The news conference on Monday, which brought the president’s time in the briefing room in the past month to more than 40 hours, was yet another example of Trump hijacking for his own ends what was previously a news conference dedicated to conveying vital information about a public health emergency. The president, however, seems to regard the free time on television each day as primarily an opportunity for self-promotion.
That was made clear at one stage when Trump told reporters that, after watching the video, “Most importantly, we’re going to get back on to the reason we’re here: which is, the success we’re having.”
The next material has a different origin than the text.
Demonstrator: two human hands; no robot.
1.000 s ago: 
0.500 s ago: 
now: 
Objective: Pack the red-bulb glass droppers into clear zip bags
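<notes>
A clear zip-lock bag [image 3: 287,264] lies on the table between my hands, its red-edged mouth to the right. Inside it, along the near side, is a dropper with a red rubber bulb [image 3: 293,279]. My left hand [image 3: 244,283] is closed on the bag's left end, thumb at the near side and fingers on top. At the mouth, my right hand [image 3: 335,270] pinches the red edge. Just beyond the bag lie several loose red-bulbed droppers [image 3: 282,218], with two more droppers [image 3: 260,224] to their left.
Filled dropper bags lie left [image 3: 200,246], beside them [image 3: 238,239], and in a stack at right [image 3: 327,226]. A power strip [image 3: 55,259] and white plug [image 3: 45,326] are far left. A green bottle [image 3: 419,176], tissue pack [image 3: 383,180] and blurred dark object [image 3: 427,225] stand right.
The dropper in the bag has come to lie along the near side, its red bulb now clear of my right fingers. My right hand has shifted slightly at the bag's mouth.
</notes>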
Updated: Wednesday, April 15, 4:18 p.m. EDT
This article was updated to add a reference to a report from “CBS This Morning” on Jan. 28 in which Dr. Anthony Fauci told the network’s chief medical correspondent that it was important for the United States to prepare at that time for the coronavirus to be a serious problem, “because if you don’t, and the worst happens, you’re behind the 8-ball.”